__TASK DESCRIPTION__.
Determine how many lines of the material hold the word "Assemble", and answer with the number only.

__PROVIDED RECORDS__.
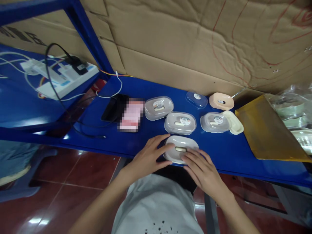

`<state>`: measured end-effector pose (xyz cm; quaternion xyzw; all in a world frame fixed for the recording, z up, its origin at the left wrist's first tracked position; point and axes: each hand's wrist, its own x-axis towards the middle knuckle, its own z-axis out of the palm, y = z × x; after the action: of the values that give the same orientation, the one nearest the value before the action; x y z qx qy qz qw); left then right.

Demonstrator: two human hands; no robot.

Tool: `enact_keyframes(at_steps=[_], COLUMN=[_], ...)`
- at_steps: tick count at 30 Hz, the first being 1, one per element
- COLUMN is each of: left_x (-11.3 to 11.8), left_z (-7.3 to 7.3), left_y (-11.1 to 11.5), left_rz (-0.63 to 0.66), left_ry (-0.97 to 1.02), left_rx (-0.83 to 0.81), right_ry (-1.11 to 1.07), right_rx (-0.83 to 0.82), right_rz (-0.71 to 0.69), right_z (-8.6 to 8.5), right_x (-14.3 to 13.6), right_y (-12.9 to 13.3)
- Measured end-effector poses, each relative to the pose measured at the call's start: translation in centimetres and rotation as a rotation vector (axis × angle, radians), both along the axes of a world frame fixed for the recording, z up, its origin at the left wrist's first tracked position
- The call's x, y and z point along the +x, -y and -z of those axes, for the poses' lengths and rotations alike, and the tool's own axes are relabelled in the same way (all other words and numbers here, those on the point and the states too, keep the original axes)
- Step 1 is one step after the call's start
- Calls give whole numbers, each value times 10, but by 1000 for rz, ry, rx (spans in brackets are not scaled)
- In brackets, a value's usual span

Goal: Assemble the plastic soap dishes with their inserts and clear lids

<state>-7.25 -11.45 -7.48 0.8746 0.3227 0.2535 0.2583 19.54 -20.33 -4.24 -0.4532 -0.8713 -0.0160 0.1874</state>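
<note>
A white oval box with a clear lid [180,142] lies at the front edge of the blue table. My left hand [154,154] touches its left side, thumb and fingers spread apart around that end. On its right side rests my right hand [198,164], fingers extended over the lid and rim. Neither hand is closed round the box. Just behind it is a similar lidded box [180,123] with a round sticker; another [159,108] stands further back left, and a third [214,122] to the right overlaps a cream tray [235,123].
A clear lid [196,99] and a peach box [221,101] lie at the back. Phones [114,107] are on the left, near cables and a power strip [68,83]. At the right stands a yellowish carton [275,130] beside bagged dishes. Cardboard lines the rear.
</note>
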Motion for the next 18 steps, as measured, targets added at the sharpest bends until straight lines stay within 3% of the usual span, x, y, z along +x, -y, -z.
enact_keyframes(at_steps=[13, 15, 18], left_x=[2, 3, 4], left_z=[3, 4, 4], left_y=[0, 1, 1], left_rz=[8, 11, 1], left_ry=[-52, -68, -79], left_rx=[121, 153, 150], right_ry=[-82, -70, -92], right_rx=[106, 82, 55], right_rz=[-4, -19, -76], right_z=[31, 27, 3], right_x=[3, 4, 19], right_y=[6, 6, -10])
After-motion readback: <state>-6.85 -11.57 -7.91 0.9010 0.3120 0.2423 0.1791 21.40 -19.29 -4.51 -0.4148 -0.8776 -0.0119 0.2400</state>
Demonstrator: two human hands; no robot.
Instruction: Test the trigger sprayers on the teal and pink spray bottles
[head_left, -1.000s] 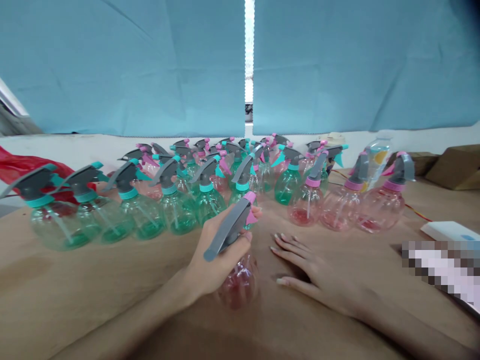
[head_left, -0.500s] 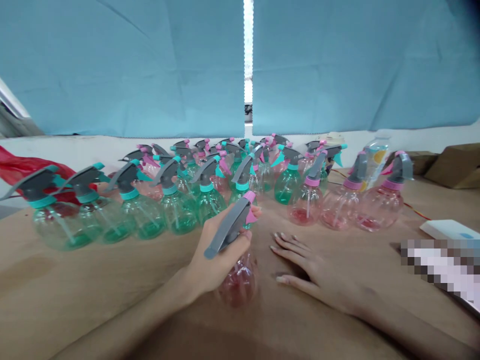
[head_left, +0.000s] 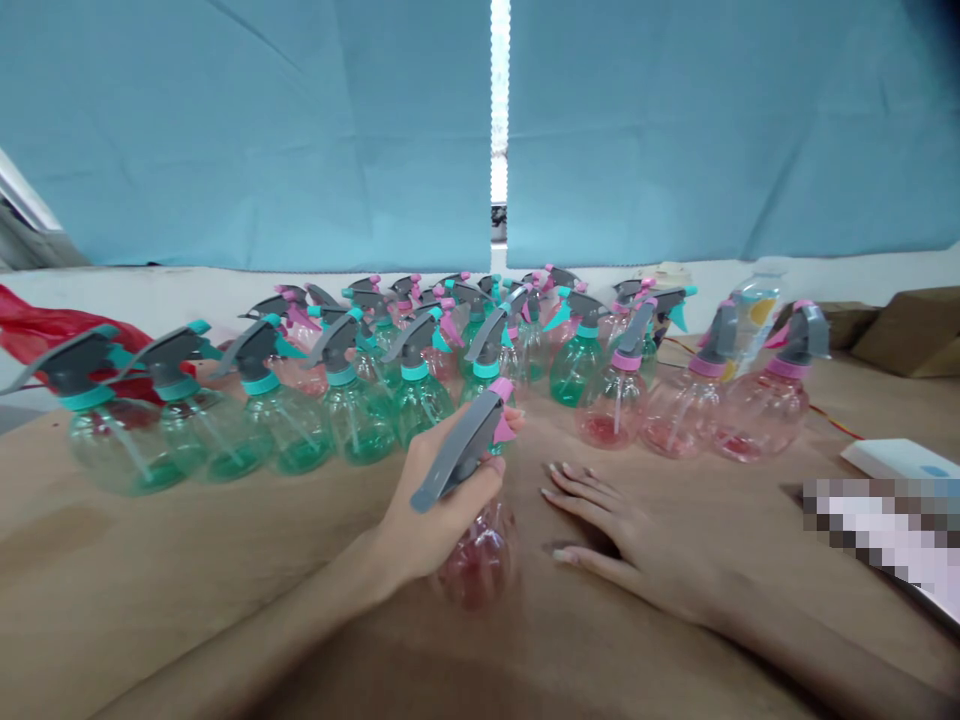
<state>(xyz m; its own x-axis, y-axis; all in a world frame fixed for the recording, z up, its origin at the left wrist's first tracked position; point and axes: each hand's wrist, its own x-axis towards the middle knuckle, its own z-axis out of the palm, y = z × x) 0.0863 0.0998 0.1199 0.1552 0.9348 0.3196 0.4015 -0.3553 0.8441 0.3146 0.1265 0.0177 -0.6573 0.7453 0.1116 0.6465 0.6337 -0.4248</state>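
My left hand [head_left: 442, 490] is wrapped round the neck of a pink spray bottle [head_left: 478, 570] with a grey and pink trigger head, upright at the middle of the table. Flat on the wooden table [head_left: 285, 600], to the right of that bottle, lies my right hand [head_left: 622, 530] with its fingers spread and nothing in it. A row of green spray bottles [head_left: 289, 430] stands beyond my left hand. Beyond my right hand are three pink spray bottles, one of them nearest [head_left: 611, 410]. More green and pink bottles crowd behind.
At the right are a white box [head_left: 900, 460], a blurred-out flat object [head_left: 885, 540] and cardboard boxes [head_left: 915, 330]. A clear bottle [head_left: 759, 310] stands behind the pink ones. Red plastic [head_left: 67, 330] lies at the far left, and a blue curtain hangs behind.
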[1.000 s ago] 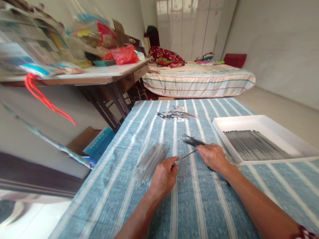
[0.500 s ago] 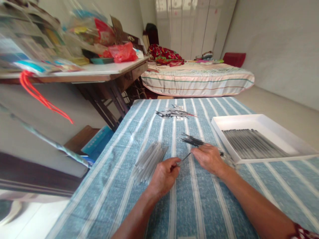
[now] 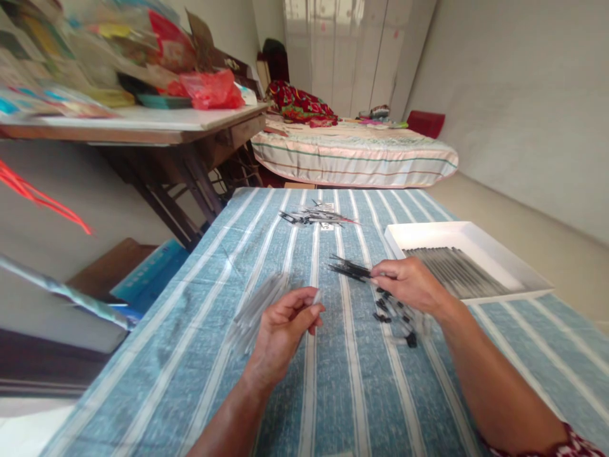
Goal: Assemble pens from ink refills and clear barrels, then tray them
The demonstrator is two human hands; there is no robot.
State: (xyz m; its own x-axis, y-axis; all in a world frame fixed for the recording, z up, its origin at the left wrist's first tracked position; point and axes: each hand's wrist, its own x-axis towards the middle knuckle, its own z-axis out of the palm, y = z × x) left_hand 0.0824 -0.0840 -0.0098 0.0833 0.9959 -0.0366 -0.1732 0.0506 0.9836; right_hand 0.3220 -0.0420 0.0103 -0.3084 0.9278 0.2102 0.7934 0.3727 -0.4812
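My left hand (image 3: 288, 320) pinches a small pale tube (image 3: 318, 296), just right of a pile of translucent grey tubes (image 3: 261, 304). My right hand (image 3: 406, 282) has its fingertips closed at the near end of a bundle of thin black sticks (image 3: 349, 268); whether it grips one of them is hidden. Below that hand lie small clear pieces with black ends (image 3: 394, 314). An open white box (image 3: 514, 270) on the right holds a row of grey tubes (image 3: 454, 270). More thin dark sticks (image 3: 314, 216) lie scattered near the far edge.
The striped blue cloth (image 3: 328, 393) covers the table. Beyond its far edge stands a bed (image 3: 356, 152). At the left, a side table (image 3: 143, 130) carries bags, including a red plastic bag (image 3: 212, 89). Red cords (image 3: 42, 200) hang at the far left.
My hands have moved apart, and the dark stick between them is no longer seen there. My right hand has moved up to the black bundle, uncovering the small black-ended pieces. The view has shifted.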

__ANSWER BELOW__.
2